Reactive oxygen species (ROS) are essential signaling molecules that maintain intracellular redox balance; however, the overproduction of ROS often causes dysfunction in redox homeostasis and induces serious diseases. Antioxidants are crucial candidates for reducing overproduced ROS; however, most antioxidants are less effective than anticipated. Therefore, we designed new polymer-based antioxidants based on the natural amino acid, cysteine (Cys). Amphiphilic block copolymers, composed of a hydrophilic poly(ethylene glycol) (PEG) segment and a hydrophobic poly(cysteine) (PCys) segment, were synthesized. In the PCys segment, the free thiol groups in the side chain were protected by thioester moiety. The obtained block copolymers formed self-assembling nanoparticles (NanoCys(Bu)) in water, and the hydrodynamic diameter was 40-160 nm, as determined by dynamic light scattering (DLS) measurements. NanoCys(Bu) was stable from pH 2 to 8 under aqueous conditions, as confirmed by the hydrodynamic diameter of NanoCys(Bu). Finally, NanoCys(Bu) was applied to sepsis treatment to investigate the potential of NanoCys(Bu). NanoCys(Bu) was supplied to BALB/cA mice by free drinking for two days, and lipopolysaccharide (LPS) was intraperitoneally injected into the mice to prepare a sepsis shock model (LPS = 5 mg per kg body weight (BW)). Compared with the Cys and no-treatment groups, NanoCys(Bu) prolonged the half-life by five to six hours. NanoCys(Bu), designed in this study, shows promise as a candidate for enhancing antioxidative efficacy and mitigating the adverse effect of cysteine.

Design of cysteine-based self-assembling polymer drugs for anticancer chemotherapy.

Reactive oxygen species (ROS) play essential roles in the body, such as the production of energy in oxidative phosphorylation and signal transduction for homeostasis. Redox balance in biological systems gradually collapses due to various environmental factors, including aging and disease, and induces oxidative stress in the body.

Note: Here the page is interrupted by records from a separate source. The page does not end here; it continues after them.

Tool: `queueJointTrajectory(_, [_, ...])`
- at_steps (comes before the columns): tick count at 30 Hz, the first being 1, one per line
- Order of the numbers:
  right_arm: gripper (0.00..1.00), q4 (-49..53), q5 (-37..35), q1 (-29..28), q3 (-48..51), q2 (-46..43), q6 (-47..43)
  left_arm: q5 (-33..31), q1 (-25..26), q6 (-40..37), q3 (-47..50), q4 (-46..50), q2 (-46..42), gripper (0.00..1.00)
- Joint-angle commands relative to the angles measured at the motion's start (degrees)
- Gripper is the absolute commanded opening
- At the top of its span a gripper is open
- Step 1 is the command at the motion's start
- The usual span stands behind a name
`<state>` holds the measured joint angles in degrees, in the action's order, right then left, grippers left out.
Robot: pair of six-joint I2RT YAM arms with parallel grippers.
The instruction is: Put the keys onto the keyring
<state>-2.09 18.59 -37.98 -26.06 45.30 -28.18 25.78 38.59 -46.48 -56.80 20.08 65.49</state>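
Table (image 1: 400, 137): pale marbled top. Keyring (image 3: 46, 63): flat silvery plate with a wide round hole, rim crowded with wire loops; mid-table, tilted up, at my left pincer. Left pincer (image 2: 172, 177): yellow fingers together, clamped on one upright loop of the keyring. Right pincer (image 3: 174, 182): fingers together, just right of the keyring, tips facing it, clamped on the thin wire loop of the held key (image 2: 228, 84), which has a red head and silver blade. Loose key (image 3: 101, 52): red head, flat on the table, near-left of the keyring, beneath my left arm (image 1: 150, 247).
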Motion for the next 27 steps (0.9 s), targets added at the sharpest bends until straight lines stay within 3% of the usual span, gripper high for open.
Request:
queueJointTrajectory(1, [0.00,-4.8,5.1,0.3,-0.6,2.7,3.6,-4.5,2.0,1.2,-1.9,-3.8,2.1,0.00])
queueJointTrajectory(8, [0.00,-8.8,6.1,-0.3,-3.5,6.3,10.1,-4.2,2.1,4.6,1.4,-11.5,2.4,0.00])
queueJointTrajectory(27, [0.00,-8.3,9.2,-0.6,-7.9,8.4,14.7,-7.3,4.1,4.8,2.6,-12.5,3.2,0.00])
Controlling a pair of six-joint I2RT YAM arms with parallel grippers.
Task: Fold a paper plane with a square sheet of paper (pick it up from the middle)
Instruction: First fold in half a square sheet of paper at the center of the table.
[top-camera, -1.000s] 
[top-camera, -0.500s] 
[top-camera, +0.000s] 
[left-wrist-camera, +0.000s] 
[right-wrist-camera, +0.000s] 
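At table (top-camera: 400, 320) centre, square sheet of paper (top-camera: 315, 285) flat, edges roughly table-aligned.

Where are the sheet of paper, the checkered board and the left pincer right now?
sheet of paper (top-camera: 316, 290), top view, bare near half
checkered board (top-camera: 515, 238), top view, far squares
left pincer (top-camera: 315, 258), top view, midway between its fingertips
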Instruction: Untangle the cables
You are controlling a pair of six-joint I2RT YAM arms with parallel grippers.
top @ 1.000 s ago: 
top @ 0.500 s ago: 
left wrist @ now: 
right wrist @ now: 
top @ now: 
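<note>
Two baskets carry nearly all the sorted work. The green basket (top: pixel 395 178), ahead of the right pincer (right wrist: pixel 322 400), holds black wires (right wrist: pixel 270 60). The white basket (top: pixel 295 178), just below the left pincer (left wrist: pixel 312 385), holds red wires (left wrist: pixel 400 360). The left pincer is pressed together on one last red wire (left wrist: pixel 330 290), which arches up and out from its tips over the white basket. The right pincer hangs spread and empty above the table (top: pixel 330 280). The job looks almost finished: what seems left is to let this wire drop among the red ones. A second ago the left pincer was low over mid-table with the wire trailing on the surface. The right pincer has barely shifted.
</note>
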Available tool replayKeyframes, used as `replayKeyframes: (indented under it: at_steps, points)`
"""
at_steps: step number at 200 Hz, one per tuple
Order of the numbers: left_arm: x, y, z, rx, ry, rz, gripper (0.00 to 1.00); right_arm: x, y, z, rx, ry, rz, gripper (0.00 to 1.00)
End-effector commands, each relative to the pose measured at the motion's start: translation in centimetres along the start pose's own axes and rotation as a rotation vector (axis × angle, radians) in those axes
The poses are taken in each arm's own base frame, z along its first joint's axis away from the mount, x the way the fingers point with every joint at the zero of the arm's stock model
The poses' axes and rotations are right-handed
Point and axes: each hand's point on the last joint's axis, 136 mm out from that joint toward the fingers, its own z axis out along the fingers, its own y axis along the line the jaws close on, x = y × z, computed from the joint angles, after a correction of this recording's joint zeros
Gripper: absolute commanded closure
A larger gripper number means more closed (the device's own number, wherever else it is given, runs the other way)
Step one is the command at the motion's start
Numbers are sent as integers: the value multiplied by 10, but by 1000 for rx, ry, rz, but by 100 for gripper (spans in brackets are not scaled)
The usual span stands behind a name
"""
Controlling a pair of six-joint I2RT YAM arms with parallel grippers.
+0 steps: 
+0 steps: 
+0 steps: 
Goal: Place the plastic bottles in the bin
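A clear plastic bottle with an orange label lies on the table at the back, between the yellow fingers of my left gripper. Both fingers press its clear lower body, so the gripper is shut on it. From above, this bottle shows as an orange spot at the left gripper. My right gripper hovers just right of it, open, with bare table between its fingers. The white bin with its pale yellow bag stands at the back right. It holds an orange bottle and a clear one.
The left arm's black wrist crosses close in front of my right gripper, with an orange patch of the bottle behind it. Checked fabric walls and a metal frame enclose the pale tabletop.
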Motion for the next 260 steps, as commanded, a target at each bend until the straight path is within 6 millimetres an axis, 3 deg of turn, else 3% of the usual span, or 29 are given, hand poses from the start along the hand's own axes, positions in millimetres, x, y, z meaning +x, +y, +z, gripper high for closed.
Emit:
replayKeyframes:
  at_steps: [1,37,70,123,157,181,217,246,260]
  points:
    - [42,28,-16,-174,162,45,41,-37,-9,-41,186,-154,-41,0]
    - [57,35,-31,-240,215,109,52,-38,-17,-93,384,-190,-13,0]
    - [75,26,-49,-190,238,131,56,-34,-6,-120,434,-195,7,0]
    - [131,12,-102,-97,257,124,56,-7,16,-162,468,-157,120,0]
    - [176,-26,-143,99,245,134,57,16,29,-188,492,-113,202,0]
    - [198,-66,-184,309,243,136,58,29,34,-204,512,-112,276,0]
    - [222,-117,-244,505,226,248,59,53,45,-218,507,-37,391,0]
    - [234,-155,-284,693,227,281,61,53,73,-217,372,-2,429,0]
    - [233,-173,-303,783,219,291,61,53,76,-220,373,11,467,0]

None of the natural or synthetic antioxidants have been approved clinically, owing to their adverse effects. Herein, we developed L-cysteine (Cys)-based polymer micelles as new self-assembling antioxidants to reduce the adverse effects of conventional antioxidants. Poly(ethylene glycol)-block-poly(L-cysteine) (PEG-block-PCys) was synthesized via anionic ring-opening polymerization. Because the free SH groups in the side chains of the PCys segment were protected by disulfide bonds, the obtained block copolymers were amphiphilic and formed polymer micelles (NanoCyss) of tens of nanometers in size in aqueous media. The stability of NanoCyss in the presence of bovine serum albumin (BSA) was increased by increasing the molecular weight (MW) of the PCys segments, which was analyzed using dynamic light scattering (DLS). The size and coagulation tendency of NanoCyss were also analyzed using DLS measurements by changing the pH and NaCl concentration. NanoCyss were confirmed to be less toxic both in vitro and in vivo than N-acetylcysteine (NAC) because of their size and biocompatible PEG surface layer. Intraperitoneal (i.p.) administration of NanoCyss to the tumor xenograft mouse model successfully suppressed tumor growth. Interestingly, this effect depended on the MW of the PCys segments.